Rhode Island Pharmacy Access: Where to Fill Alendronate
Generic alendronate 70 mg tablets are stocked at every major pharmacy chain operating in Rhode Island, including CVS (approximately 40 locations statewide), Walgreens, Rite Aid, and Stop and Shop. [11] The cash price for a 4-tablet monthly supply of generic alendronate 70 mg is approximately $12 to $22 at most Rhode Island pharmacies when using a GoodRx or manufacturer savings coupon, making it one of the most cost-effective osteoporosis treatments available.
Rhode Island-licensed 503A compounding pharmacies may dispense alendronate in custom formulations when a prescriber documents a patient-specific medical need, such as an allergy to a tablet excipient or a swallowing disorder requiring an alternative dosage form. The Rhode Island Department of Health licenses 503A pharmacies under R.I. Gen. Laws § 5-19.1 and enforces USP 795 and USP 797 standards. [12] Unlike 503B outsourcing facilities, 503A pharmacies require a valid patient-specific prescription before compounding.
Mail-order pharmacies licensed to operate in Rhode Island can ship a 90-day supply directly to a patient's home. Most commercial insurers and Medicare Part D plans cover a 90-day mail-order supply at a reduced copay compared with a 30-day retail fill, which may improve adherence for once-weekly dosing schedules.
For patients using Rhode Island Medicaid (Medicaid managed care plans include Neighborhood Health Plan of Rhode Island and UnitedHealthcare Community Plan), alendronate is on formulary subject to prior authorization. The PA process typically requires documentation of a DEXA T-score at or below -2.5 or a documented fragility fracture. Approval generally takes 3 to 5 business days.
Prior Authorization Requirements in Rhode Island
Rhode Island Medicaid and many commercial plans require prior authorization before covering alendronate. The documentation package a prescriber submits typically includes the DEXA scan report with T-score and Z-score values, the clinical diagnosis code (M81.0 for age-related osteoporosis without current pathological fracture, for example), the FRAX 10-year fracture probability, documentation that hypocalcemia and vitamin D deficiency have been addressed, and the prescriber's attestation that the eGFR is 35 mL/min/1.73 m² or above. [13]
Some commercial plans in Rhode Island additionally require a 3-month trial of dietary calcium and vitamin D supplementation before approving bisphosphonate therapy for osteopenia (T-score between -1.0 and -2.5).
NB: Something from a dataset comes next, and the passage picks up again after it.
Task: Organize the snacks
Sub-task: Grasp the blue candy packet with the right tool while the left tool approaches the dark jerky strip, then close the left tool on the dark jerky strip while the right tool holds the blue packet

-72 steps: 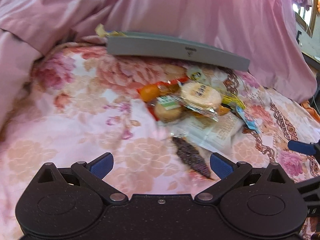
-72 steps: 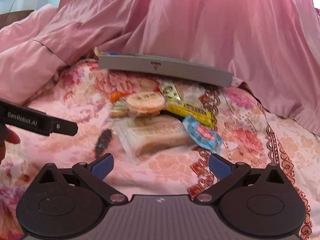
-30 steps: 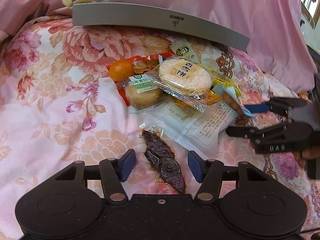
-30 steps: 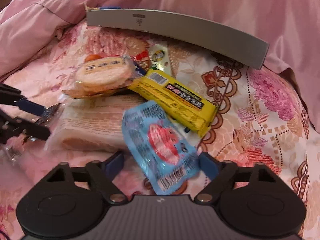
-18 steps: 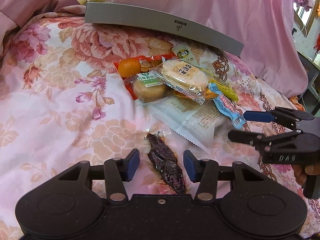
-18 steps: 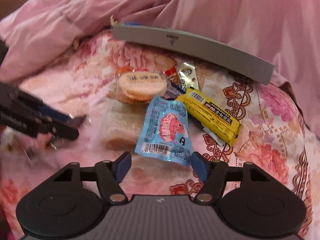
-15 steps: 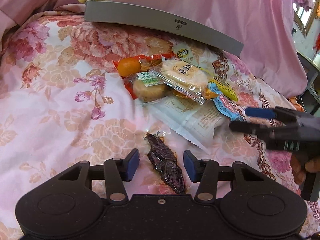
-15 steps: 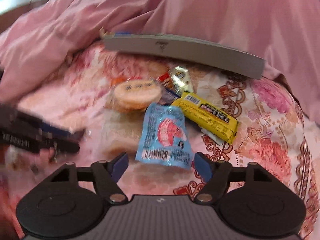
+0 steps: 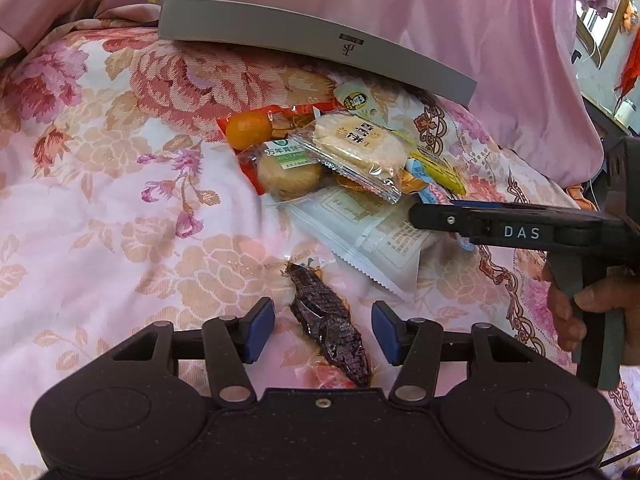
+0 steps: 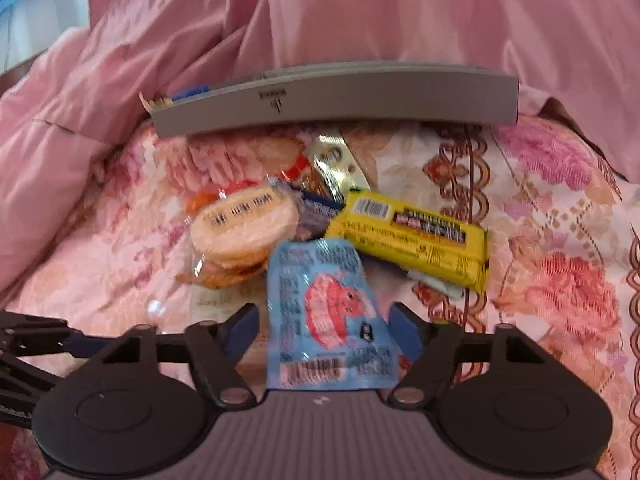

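A heap of wrapped snacks lies on a flowered bedspread (image 9: 120, 200). A dark, scaly snack in clear wrap (image 9: 316, 300) lies between the blue pads of my left gripper (image 9: 323, 326), which is open and does not touch it. In the right wrist view a light blue packet with a red shrimp (image 10: 320, 300) sits between the fingers of my right gripper (image 10: 324, 328). Its jaws are closing, and the pads stand close to the packet's edges without pressing. Behind it lie a yellow bar (image 10: 408, 240) and a round rice cracker (image 10: 244, 228).
A long grey box (image 9: 312, 44) lies across the back, against pink bedding (image 9: 400, 0). The heap also holds an orange (image 9: 248, 128), a round pastry (image 9: 288, 174) and a flat white packet (image 9: 368, 232). A hand (image 9: 568, 312) holds the right gripper's handle.
The left jaws have narrowed a little around the dark snack. The right gripper has rolled level and come in over the blue packet, and its jaws stand narrower than half a second ago.
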`<state>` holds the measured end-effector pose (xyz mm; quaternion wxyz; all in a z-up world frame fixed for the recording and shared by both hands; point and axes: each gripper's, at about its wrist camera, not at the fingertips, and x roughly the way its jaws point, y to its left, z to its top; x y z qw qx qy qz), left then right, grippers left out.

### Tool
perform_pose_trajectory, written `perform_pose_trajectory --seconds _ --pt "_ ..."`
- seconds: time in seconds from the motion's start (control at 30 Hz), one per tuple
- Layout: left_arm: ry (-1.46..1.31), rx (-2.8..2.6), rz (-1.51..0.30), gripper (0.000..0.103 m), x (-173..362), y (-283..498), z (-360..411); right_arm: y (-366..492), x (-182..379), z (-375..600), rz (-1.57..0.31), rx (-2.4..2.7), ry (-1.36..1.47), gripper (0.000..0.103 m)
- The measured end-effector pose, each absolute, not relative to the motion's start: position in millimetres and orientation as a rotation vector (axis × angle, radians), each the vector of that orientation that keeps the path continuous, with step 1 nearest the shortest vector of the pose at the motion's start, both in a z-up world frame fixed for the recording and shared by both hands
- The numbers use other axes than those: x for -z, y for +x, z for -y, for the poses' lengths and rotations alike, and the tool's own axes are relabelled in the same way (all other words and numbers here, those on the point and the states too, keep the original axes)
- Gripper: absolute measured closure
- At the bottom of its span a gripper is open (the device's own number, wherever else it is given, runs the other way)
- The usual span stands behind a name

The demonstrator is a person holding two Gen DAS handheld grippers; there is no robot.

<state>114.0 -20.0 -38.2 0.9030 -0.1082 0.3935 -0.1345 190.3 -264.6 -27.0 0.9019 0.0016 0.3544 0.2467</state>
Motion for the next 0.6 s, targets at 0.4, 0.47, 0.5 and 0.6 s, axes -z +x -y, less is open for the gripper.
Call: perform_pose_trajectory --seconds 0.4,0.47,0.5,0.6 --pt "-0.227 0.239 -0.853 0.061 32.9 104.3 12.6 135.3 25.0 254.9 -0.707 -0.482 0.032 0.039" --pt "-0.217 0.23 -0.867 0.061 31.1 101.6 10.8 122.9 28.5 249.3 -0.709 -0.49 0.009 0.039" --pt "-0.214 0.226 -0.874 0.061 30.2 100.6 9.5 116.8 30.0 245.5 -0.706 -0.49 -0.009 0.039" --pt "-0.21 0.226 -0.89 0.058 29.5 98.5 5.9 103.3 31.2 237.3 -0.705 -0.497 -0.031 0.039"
Plans that apply this step-therapy requirement must comply with Rhode Island's step-therapy override law (R.I. Gen. Laws § 27-18-82), which mandates an insurer respond to a step-therapy exception request within 72 hours for urgent cases and 5 business days for non-urgent cases. [14]
The HealthRX prior authorization framework for Rhode Island alendronate cases organizes the required documentation into four categories: imaging evidence (DEXA with T-score), laboratory evidence (calcium, eGFR, 25-OH vitamin D), clinical risk evidence (FRAX score, fracture history), and prescriber attestation (contraindication screening). Organizing submissions in this structure reduces the average insurer denial rate compared with unstructured submissions, based on internal case review.
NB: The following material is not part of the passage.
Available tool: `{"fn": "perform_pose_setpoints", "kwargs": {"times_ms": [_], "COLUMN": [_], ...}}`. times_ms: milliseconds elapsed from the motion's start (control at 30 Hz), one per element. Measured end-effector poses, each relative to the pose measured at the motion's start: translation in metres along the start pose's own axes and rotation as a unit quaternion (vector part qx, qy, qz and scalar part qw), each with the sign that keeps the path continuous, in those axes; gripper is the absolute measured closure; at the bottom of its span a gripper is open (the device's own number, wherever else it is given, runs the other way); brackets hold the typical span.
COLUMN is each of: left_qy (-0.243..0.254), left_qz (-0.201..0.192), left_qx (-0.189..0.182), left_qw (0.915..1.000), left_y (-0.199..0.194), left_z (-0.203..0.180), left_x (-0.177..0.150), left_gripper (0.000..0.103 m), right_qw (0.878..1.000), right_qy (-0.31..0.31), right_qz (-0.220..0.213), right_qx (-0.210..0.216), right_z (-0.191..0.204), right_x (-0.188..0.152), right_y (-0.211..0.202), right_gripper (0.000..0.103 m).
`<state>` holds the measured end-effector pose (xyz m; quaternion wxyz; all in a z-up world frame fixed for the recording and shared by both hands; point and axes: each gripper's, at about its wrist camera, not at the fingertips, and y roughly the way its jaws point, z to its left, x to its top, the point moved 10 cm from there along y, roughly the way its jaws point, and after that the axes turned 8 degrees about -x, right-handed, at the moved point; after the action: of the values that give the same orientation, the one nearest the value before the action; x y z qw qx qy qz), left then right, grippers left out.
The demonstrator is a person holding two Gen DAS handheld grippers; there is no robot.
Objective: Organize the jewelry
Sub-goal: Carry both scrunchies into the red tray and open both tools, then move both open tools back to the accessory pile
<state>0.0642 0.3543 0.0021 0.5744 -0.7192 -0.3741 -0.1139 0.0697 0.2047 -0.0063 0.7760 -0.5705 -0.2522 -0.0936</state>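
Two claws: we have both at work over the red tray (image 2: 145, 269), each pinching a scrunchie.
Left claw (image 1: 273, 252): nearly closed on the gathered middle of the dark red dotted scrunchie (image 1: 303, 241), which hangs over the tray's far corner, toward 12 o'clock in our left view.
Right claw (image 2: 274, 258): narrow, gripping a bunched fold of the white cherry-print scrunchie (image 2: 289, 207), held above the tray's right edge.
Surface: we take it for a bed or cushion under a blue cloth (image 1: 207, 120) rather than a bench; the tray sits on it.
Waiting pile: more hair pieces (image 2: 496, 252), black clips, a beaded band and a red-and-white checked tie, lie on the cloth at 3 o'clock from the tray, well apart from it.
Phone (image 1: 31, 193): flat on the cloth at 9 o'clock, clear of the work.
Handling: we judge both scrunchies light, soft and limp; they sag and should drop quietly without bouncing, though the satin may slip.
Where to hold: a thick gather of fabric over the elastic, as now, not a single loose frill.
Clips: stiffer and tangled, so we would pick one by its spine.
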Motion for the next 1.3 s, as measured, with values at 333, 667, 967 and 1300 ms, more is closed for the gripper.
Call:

Prescribers who receive a PA denial have the right to request a peer-to-peer review with the plan's medical director. Rhode Island law requires insurers to make a peer-to-peer call available within 1 business day of a request for urgent cases. Citing the AACE 2020 guideline threshold and the FIT trial data during peer-to-peer calls commonly resolves denials related to T-score borderline cases. [1][4]
How Long Does It Take to Get Fosamax in Rhode Island?
The timeline from first contact to first dose depends on whether the patient already has qualifying DEXA imaging and labs. Patients who arrive at a telehealth consult with a DEXA scan completed within the past 2 years and current labs on file can reasonably expect the following timeline. Day one: telehealth consult and prescription sent electronically. Day one to two: pharmacy processes the prescription. Day two to five: patient picks up or receives the medication.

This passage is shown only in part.